As I arrived, bikes were already lined up neatly along the main entrance drive, as smartly-turned-out-gentlemen were wandering amongst the line-up, pausing and chatting, sporting colourful trousers, britches, boots, jackets, slicked-back hair and twirly, groomed and manicured moustaches the order of the day.

Apart from the occasional classic, many bikes were of the more modern era, so my Harley Breakout didn’t look too out of place, although the roar of the Vance & Hines pipes turned a number of heads as I cruised by to the end of the line, the 240 rear flicking up the occasional bit of gravel.


Relaxing at Wickenby before the start of the DGR run to Lincoln Cathedral

Fortunately, the skies were clear blue, a glorious day, and the atmosphere was all very jovial and chummy, as you might expect, with the café full, both inside and spilling out on to the terrace, where I sat with a friend and enjoyed a coffee… which arrived later than we had anticipated, such had been the queue for refreshments, so we actually missed the departure, only hearing the sound of engines leaving en route to Lincoln Cathedral.

It had never been my intention to join the ride, although it had been a toss-up between that and joining my Harley Chapter on a run to the Humber Bridge to escort riders travelling from the north of the country to attend this year’s InSpire Ride event at the International Bomber Command Centre in Lincoln, paying tribute to the men of Stalag Luft III who took part in the ‘Great Escape’ in March 1944.

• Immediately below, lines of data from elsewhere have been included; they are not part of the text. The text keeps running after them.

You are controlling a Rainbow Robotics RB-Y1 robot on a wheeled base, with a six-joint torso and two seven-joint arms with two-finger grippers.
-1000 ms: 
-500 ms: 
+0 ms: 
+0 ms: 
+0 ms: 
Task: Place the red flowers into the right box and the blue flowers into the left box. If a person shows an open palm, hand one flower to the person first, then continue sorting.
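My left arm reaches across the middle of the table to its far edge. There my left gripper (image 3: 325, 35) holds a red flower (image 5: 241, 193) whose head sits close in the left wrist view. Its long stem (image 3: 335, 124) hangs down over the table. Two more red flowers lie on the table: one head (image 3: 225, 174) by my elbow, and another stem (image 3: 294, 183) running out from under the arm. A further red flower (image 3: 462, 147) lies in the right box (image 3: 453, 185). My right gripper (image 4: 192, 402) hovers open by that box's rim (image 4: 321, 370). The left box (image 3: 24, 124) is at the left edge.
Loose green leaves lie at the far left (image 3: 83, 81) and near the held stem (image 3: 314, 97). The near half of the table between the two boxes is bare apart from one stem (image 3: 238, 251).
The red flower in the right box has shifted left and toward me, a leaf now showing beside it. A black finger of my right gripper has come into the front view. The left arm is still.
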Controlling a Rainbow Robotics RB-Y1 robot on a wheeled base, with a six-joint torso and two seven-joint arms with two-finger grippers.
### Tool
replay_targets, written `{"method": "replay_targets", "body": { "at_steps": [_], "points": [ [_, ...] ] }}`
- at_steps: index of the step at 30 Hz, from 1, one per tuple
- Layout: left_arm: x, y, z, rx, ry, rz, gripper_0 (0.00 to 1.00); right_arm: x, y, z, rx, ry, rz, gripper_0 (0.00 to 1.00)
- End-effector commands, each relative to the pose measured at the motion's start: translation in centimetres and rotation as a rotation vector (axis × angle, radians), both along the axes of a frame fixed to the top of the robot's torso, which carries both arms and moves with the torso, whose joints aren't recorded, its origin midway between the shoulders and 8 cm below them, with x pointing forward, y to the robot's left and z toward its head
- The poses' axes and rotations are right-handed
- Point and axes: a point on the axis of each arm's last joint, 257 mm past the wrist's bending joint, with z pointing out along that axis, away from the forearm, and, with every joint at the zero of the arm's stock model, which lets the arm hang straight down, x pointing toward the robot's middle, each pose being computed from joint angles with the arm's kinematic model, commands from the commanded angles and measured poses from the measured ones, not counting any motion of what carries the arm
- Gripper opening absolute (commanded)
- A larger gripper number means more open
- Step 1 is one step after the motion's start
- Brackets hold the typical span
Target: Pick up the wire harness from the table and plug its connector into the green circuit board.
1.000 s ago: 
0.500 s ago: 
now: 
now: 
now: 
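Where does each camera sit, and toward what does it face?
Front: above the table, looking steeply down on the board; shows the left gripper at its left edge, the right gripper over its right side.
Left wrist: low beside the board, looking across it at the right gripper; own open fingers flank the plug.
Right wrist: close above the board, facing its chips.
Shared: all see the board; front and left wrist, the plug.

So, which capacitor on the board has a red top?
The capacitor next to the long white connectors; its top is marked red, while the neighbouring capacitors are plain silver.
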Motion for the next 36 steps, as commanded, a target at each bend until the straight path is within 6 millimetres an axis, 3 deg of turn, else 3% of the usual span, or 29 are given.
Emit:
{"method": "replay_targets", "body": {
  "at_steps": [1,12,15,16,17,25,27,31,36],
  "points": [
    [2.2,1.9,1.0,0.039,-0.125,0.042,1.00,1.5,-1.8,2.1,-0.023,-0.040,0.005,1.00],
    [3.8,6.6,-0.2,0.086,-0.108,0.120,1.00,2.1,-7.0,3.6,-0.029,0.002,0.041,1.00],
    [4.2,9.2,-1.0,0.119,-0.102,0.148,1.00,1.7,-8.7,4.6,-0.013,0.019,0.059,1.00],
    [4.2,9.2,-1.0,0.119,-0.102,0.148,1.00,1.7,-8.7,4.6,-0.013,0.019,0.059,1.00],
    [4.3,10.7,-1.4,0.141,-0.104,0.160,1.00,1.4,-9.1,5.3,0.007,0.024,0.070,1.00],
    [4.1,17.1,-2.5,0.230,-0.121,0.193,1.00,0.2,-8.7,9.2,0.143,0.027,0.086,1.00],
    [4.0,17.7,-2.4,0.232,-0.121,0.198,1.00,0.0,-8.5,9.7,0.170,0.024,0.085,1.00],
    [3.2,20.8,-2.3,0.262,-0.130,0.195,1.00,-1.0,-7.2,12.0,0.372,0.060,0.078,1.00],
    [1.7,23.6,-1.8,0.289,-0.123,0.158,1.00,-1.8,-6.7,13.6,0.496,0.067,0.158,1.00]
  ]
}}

Steve McQueen’s Triumph TR6 650 Special | Photo credit: Di Gunter

No doubt, like me, you have seen the film many times, as it’s usually on television over Christmas. Loosely based on the true story, it’s hard to believe that the Hollywood blockbuster was released in 1963. Of course, the role of Steve McQueen as the ‘cooler king’ Virgil Hilts is still best remembered for THAT motorcycle jump scene across a 12ft tall, barbed wire fence on a Triumph TR6 650 Special! And ‘that motorcycle jump’, one of the most famous film scenes of all time, was the link to InSpire Ride 2024, when the Triumph used in the film was on display at the IBCC.


Don’t scare the children…

So, no, I didn’t make that either. From Wickenby I headed off across country through Market Rasen and into the Wolds, taking in some lovely scenery, stopping off for a bottle of ginger ale and cake at the community-run Tealby Village Shop in this most picturesque of places. Just down the road towards Beck Hill Ford is a pretty stone cottage once owned by Bernie Taupin, Elton John’s songwriter. I visited the cottage on several occasions to interview him, and actually attended his wedding, with Elton as best man. Bernie had named  the cottage ‘The Piglet In The Wild’. The pleasant lady in the village shop said she wasn’t aware of that, as the name had since been changed, so there was a bit of history for her to note.

There are a myriad of walks around this area, but I was on the Breakout and keen to make use of the beautiful weather, so myself and my friend continued our ride across country to Market Rasen and to the outskirts of Lincoln.

It had proved to be a beautiful day of riding, in great company, and a delight to witness so many riders participating in such a global, worthy cause.